She made this poem to express to people who go through being considered ugly, or those who aren't pretty or popular but instead bullied, ridiculed, and outcasted by society. People who suffer from depression and people who want to give up on life because of what they've been through. It makes me mad when people like us are seen as trying to get attention, we just want people to understand, but many don't

Now I agree with you, WE do live in an age where self absorption is prominent and it exist, but that doesn't make a person who wants to tell people about what they've been through narcissist.
Reply
:iconalparsln:
alparsln Featured By Owner Dec 5, 2014
Yes just that does not. Giving up on life because of the reasons you stated and i quote "being considered ugly, or those who aren't pretty or popular but instead bullied, ridiculed, and outcasted by society" does. There are people who have been raped when they were child or had to steal food in order to survive and that shit is tough. There are people who had been through much worse than what i just said and they live on. If someone even thinks about giving up on their lives because of the reasons you stated they are weak. We humans are survivors. We suck it up and live on. Every painful experience makes us stronger than before. Man cannot remake himself without suffering for he is both the marble and the sculptor. 
Reply
:iconakiharris:
AkiHarris Featured By Owner Dec 5, 2014  Student Traditional Artist
None of that is being narcissist still. Narcissism is  having an excessive or erotic interest in oneself and one's physical appearance. Having depression HAS NOTHING  to do with any of that. In fact, thinking that you're not beautiful is the exact opposite of narcissism.

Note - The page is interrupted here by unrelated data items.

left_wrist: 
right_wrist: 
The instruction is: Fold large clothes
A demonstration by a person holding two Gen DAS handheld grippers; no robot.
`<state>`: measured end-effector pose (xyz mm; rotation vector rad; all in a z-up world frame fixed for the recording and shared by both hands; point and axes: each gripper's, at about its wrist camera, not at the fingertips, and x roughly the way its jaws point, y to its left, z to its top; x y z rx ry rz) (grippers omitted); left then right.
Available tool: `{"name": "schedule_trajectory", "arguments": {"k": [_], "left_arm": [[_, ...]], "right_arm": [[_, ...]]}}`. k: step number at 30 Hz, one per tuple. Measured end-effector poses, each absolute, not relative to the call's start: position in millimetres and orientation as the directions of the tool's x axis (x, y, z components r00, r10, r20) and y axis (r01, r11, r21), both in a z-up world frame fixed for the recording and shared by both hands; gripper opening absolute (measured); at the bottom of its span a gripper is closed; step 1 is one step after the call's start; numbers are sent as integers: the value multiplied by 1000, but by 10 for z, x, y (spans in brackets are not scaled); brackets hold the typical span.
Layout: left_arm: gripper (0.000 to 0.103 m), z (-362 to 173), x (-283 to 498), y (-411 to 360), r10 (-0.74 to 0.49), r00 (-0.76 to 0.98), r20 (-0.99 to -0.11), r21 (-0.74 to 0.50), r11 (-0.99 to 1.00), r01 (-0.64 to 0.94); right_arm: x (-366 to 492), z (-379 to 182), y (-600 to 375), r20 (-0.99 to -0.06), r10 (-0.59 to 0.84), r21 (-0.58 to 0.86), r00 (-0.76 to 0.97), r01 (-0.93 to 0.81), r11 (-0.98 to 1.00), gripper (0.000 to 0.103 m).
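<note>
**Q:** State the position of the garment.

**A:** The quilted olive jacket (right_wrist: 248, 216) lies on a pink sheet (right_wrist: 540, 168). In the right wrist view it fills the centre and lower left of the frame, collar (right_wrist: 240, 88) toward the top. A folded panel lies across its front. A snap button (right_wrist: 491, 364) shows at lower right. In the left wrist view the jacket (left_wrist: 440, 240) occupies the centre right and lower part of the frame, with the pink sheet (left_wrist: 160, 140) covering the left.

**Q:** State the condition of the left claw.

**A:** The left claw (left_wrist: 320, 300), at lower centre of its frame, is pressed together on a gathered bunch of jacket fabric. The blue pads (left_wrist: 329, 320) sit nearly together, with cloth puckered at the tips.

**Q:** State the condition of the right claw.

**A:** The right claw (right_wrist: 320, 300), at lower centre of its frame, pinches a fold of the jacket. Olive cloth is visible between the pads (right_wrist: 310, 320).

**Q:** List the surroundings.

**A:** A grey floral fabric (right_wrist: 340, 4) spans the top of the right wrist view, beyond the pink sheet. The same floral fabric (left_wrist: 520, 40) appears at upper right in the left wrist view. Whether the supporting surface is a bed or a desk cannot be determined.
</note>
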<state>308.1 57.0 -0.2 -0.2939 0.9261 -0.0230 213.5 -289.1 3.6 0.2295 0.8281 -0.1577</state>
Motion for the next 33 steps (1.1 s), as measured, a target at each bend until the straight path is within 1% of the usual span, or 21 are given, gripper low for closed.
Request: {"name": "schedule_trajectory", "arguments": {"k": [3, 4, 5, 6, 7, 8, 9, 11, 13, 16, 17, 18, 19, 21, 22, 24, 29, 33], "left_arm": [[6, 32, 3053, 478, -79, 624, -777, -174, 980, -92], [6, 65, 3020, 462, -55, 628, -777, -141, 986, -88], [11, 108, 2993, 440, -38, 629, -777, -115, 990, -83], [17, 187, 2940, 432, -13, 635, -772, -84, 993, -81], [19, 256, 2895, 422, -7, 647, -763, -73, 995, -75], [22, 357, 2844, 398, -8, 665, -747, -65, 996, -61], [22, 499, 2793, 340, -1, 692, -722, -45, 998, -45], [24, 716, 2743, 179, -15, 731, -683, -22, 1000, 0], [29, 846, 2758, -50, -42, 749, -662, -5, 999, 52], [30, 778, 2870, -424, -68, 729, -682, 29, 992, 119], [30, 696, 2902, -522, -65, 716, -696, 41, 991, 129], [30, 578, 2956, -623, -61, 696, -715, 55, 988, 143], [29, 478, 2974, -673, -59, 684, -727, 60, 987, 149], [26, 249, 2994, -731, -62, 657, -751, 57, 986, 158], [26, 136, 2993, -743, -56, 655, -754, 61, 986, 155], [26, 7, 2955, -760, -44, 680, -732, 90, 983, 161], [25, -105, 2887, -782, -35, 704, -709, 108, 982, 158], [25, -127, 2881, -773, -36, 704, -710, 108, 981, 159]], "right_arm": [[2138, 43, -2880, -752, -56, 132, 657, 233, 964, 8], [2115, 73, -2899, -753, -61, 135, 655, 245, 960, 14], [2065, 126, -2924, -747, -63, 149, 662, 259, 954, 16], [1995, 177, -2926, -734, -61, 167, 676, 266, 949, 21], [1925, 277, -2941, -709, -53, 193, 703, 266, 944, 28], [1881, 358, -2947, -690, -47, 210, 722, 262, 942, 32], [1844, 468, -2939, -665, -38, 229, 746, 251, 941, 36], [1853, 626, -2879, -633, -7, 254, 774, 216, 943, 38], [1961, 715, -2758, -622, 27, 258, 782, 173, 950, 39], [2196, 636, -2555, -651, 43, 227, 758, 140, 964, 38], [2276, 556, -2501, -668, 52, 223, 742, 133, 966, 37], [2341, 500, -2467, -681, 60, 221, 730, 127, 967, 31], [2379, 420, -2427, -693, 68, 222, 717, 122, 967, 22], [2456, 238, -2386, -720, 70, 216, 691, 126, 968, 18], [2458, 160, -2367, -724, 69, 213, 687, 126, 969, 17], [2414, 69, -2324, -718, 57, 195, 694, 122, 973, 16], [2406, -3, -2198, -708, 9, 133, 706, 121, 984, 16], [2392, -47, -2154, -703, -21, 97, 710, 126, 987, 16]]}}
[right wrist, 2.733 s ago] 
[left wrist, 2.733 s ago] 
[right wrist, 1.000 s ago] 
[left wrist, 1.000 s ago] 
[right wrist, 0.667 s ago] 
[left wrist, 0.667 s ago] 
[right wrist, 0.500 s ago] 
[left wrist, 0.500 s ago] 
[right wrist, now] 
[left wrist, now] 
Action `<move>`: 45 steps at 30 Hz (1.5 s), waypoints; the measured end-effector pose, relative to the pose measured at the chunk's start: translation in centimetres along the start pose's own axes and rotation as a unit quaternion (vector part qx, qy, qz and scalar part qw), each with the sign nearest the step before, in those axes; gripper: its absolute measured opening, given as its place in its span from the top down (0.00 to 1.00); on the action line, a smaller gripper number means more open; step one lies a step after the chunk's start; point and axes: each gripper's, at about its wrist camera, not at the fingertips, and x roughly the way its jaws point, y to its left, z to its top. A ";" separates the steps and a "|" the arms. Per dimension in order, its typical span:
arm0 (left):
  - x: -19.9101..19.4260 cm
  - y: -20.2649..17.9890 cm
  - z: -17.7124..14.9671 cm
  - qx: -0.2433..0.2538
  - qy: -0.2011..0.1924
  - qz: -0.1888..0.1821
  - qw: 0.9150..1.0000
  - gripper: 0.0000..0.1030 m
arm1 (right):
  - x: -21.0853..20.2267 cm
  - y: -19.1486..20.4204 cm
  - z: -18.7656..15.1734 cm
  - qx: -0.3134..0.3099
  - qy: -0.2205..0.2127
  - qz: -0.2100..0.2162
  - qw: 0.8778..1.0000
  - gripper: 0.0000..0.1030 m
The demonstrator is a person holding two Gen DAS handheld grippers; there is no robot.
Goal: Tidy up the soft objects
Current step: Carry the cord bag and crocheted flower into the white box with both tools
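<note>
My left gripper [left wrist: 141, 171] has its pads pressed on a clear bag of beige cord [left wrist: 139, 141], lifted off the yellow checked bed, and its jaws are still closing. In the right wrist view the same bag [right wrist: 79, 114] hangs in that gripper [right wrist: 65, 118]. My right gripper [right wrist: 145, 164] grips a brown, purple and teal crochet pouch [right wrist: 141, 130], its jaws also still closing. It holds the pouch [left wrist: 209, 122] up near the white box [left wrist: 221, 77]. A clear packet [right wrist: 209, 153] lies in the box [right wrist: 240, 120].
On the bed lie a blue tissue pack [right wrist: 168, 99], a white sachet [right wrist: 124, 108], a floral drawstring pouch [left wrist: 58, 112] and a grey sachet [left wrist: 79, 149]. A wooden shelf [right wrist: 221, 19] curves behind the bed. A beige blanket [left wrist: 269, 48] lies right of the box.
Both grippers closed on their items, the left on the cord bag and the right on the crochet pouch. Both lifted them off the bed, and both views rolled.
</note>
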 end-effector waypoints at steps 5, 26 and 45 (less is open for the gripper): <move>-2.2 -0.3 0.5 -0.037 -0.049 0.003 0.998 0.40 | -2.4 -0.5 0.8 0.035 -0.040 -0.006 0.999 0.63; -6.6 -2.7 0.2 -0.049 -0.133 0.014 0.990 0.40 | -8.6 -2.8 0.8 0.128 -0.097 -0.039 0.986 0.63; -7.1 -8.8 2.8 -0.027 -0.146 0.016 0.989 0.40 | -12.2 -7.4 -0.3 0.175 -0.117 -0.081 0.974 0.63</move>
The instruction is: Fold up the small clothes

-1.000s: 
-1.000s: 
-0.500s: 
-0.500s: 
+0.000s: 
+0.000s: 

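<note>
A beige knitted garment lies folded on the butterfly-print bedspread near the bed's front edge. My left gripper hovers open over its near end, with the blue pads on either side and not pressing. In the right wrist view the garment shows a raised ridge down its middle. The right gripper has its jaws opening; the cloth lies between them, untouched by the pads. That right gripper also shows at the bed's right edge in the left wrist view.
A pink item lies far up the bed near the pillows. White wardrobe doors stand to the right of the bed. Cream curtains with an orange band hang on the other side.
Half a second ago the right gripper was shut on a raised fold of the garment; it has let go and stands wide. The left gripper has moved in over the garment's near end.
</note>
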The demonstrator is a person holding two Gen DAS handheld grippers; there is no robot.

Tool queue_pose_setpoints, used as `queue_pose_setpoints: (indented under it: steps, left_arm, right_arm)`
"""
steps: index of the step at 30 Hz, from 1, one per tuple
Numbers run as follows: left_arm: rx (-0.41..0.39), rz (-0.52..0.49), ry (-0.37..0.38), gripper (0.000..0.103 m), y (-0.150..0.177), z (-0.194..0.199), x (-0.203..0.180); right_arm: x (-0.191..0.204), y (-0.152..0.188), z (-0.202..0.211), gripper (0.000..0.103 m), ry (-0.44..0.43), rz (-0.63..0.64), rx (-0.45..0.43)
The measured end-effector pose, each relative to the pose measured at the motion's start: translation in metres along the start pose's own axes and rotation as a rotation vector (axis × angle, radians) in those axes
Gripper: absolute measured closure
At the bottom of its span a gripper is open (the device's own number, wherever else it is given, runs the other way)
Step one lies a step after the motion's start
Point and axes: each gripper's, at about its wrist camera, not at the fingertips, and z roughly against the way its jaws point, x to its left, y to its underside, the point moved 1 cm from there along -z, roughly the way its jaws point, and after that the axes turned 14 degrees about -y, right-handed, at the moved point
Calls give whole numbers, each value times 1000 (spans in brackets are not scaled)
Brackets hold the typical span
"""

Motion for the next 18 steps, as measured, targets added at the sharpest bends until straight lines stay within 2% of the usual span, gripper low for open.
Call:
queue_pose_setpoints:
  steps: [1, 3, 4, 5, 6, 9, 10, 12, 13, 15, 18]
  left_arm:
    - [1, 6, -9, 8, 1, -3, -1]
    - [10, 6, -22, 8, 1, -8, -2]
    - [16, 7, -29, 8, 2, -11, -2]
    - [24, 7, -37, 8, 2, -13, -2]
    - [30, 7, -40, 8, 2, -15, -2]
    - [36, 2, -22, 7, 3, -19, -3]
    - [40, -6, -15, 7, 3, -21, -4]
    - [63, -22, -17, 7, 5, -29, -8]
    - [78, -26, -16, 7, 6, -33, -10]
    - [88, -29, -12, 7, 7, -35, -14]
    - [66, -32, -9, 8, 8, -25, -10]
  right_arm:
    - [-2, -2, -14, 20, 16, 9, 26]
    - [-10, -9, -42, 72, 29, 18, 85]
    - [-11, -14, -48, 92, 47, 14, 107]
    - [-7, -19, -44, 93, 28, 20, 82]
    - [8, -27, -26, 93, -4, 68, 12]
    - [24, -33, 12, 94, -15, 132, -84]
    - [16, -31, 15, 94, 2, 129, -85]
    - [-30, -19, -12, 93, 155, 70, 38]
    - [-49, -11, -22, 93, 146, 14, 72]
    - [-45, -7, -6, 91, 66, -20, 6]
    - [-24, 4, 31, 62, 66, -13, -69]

And yes, there are people who've been through much worse, but that doesn't mean that people who have been outcasted and bullied doesn't mean that they always just brush it off.
You're, right, we do get stronger from every painful experience, but calling someone weak is going too far. Not everyone can stand up and get over thing right away, but eventually you rise from the ashes as a survivor.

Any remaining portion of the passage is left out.